Et mon père aurait voulu être chic. C’est à cause de ma mère, c’est pour lui plaire, elle est snobinarde c’est pas possible, je l’adore mais c’est une caricature de la « Marie-Chantale » marseillaise. Faut pas croire, y’a des bourgeoises à Marseille, à la télé aux infos, ils montrent toujours que les poissonnières sur le port, mais il y a de belles bourgeoises aussi, faut voir certaines copines de ma mère… Bref, donc le cabinet d’avocat du copain de mon père était à Aix, ville dans laquelle j’ai partagé pendant deux ans un petit deux pièces avec une amie. Mes deux années de Droit. Et à côté du cabinet qui donnait sur une petite place, la place des Cardeurs, il y avait une librairie. C’était une librairie pas comme les autres… Elle était dans un kiosque, comme un kiosque à journaux ou à fleurs mais plus grand, tout en bois peint en noir brillant avec du rouge aussi, c’était très original, beaucoup de cachet, du caractère, et elle était spécialisée en littérature asiatique : littérature chinoise mais aussi japonaise, coréenne, vietnamienne, et même pakistanaise et indienne. C’est ce qui était écrit en gros sur une pancarte à l’entrée, car je ne suis jamais allée voir à l’intérieur, la littérature chinoise, très peu pour moi ! Ça s’appelait Le proverbe chinois.

Tous les matins avant d’aller chez l’avocat, j’allais prendre une noisette sur la place dans un bistrot, Au petit verre d’eau, jamais de café noir, toujours une noisette, comme la couleur de mes yeux. Je m’asseyais tous les jours toute seule à la même table et je lisais Le Monde. Enfin j’essayais de lire Le Monde.
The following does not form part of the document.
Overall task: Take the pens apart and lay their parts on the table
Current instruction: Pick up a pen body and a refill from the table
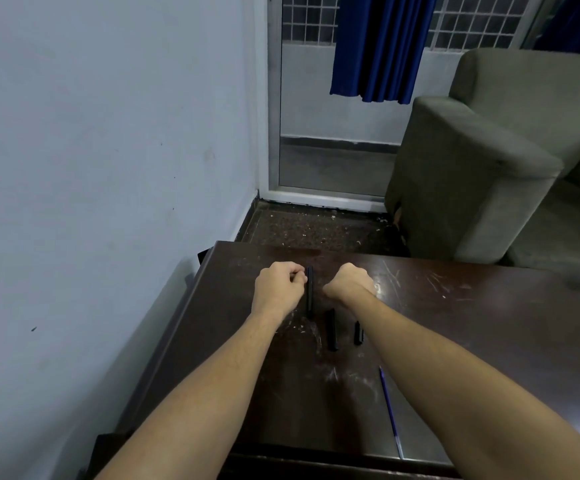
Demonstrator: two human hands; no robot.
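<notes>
Centre frame, the left hand [279,289] pinches the top end of the black pen [310,293], which lies on the dark table [472,323]. Just right of it the right hand [349,282] is curled, and I cannot tell what it holds. Below lie a black barrel piece [332,329], a shorter black piece [358,332] and, lower right, a thin blue refill [389,410].

A pale blue wall [108,133] is seen at left, met at the corner by a glass door [333,133] partly covered by a blue curtain [382,46]. A grey sofa [472,168] is set on the dark speckled floor [316,226] beyond the scratched table [472,323].
</notes>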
C’était pour faire « genre », parce que je n’y comprenais rien. À la Fac, on nous avait conseillé de lire Le Monde pendant toutes nos études de Droit, alors j’essayais… En fait c’est pas que je n’étais pas capable de comprendre, c’est que ça ne m’intéressait pas l’actualité à cet âge-là. Mais bon, ça se voyait pas le matin au Petit verre d’eau vu l’air super inspiré que je prenais en feuilletant le quotidien… En plus ça me donnait une contenance parce que d’être seule dans un bar (pire dans un restaurant) ça me met toujours un peu mal à l’aise. J’ai l’impression que tout le monde me regarde discrètement, et que dès que je serai partie, ils vont tous se moquer de moi. Et puis un lundi matin, en arrivant comme d’habitude pour prendre ma noisette, j’ai trouvé une petite carte sur ma table. Une carte de visite de la librairie Le Proverbe chinois avec dessus, écrit à la main, un tout petit poème, un haïku japonais :

Matin incertain
Passe une belle journée
Viendra le grand soir

Quand le serveur est venu vers moi avec son plateau, sans que je demande rien, c’est lui qui m’a dit d’un air complice :
– C’est le libraire d’en face qui l’a laissée exprès pour vous.

J’ai pas aimé cette fausse complicité. Un peu comme s’il m’avait fait un clin d’œil, le truc que je déteste le plus au monde. Non mais, pour qui il se prend ce garçon de café ? On n’est pas des vieux potes tous les deux. Et l’histoire des vaches ou des cochons, il connaît pas ou quoi ?… Toi tu me sers ma noisette, moi je paye et je m’en vais. Point barre. Il m’a énervé ce serveur. Après je suis partie chez mon avocat en passant à cent à l’heure devant le kiosque tellement j’avais honte. Et toute la journée je n’ai pensé qu’à ce poème, incompréhensible au demeurant, qu’est-ce qu’il a voulu me dire exactement ? Et toute la journée je n’ai pensé qu’à ce libraire, et comme je ne l’avais jamais vu, je pouvais tout imaginer. Le pire comme le meilleur. Et bien sûr je n’imaginais que le meilleur.